Il est intéressant de noter que nous n'avons pas constaté que la dépendance à l'égard de l'aide ou l'appartenance à une organisation internationale dotée de règles anti-coup d'État exerçaient une influence perceptible sur les juntes. Cela signifie que les variables nationales - et en particulier les facteurs à l'origine du coup d'Etat influent sur les conséquences politiques.

Les leçons qu'il faut en tirer

Ces résultats sont inquiétants pour les transitions en cours dans certaines régions d'Afrique.

Au Soudan, au Mali, au Burkina Faso et au Tchad, les militaires ont renversé leur gouvernement en raison des menaces pesant sur l'intégrité territoriale de leur pays ou des avantages matériels qu'ils en retiraient. Les juntes de ces pays peuvent compter sur le soutien de l'armée dans son ensemble. Cela diminue la probabilité d'un retour à un régime civil.

Les implications de nos résultats pour le Niger et la Guinée sont toutefois moins évidentes. Dans ces pays, les coups d'État ont été organisés par une sous-section de l'armée, même si cette décision n'était pas conforme aux intérêts de l'ensemble des forces armées. Les résultats de nos recherches suggèrent une dynamique plus volatile pour ces deux États après le coup d'État.

À ce stade, personne ne peut prédire comment les motivations de la garde présidentielle du Niger influeront sur les actions futures. Beaucoup dépendra de la capacité du chef du coup d'État Abdourahmane Tchiani à convaincre les militaires qu'un coup d'État était la bonne chose à faire sur le plan politique.

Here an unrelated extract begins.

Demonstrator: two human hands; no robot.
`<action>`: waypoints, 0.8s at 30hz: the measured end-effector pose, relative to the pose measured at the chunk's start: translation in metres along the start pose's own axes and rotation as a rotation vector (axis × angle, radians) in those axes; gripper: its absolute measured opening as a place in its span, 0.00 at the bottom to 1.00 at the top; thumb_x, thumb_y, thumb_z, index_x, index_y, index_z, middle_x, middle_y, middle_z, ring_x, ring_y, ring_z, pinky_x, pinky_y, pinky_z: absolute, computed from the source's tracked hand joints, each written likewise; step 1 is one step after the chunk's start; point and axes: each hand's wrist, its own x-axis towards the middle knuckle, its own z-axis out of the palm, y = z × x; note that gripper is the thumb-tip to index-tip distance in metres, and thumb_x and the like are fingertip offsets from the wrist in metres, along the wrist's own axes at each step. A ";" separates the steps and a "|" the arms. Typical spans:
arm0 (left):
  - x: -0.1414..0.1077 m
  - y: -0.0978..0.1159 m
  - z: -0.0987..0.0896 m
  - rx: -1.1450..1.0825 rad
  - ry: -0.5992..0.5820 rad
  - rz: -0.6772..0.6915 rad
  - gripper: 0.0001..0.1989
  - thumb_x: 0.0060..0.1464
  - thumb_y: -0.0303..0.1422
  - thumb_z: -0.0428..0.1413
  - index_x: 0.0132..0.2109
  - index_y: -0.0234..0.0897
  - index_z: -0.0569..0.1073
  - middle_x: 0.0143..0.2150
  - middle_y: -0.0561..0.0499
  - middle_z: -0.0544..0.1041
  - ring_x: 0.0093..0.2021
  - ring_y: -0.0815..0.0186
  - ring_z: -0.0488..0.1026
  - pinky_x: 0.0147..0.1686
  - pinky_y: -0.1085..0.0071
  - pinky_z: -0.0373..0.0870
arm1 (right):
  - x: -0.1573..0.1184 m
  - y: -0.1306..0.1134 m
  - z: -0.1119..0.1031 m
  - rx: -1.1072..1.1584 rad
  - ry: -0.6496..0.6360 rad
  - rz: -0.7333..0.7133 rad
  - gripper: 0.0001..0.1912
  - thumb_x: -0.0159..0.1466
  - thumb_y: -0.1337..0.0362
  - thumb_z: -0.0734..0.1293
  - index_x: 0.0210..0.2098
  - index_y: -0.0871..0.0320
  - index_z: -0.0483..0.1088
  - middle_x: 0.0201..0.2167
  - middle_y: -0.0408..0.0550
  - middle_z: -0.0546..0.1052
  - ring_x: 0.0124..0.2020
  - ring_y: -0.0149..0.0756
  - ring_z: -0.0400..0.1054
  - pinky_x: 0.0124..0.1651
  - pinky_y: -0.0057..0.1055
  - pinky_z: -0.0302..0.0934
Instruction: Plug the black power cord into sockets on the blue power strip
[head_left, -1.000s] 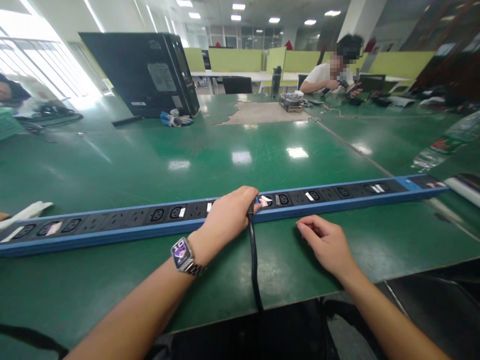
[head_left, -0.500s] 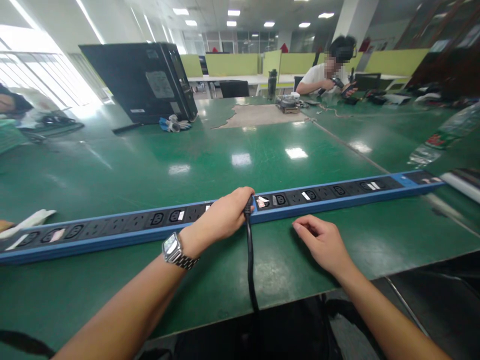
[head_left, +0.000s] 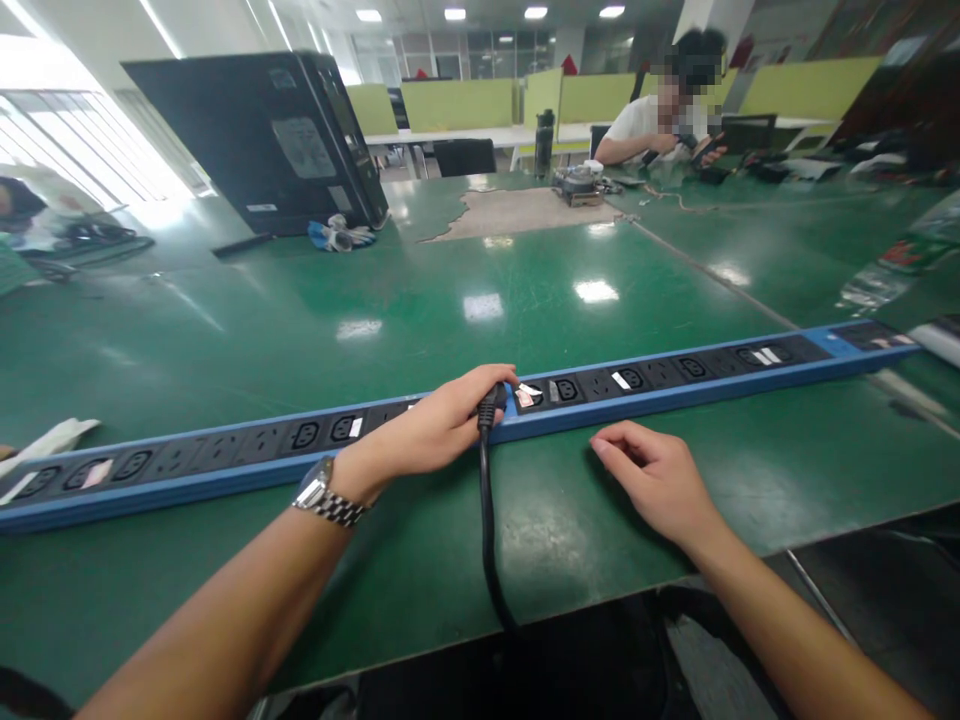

En général, les coups d'État militaires sont de mauvais augure pour les processus démocratiques. Dans les cas où les juntes se retirent du pouvoir, les démocraties n'émergent pas. Lorsque les juntes truquent les élections après le coup d'État, elles s'installent au pouvoir à moyen et à long terme. Cela a des conséquences dévastatrices sur les droits politiques et civils de leurs populations.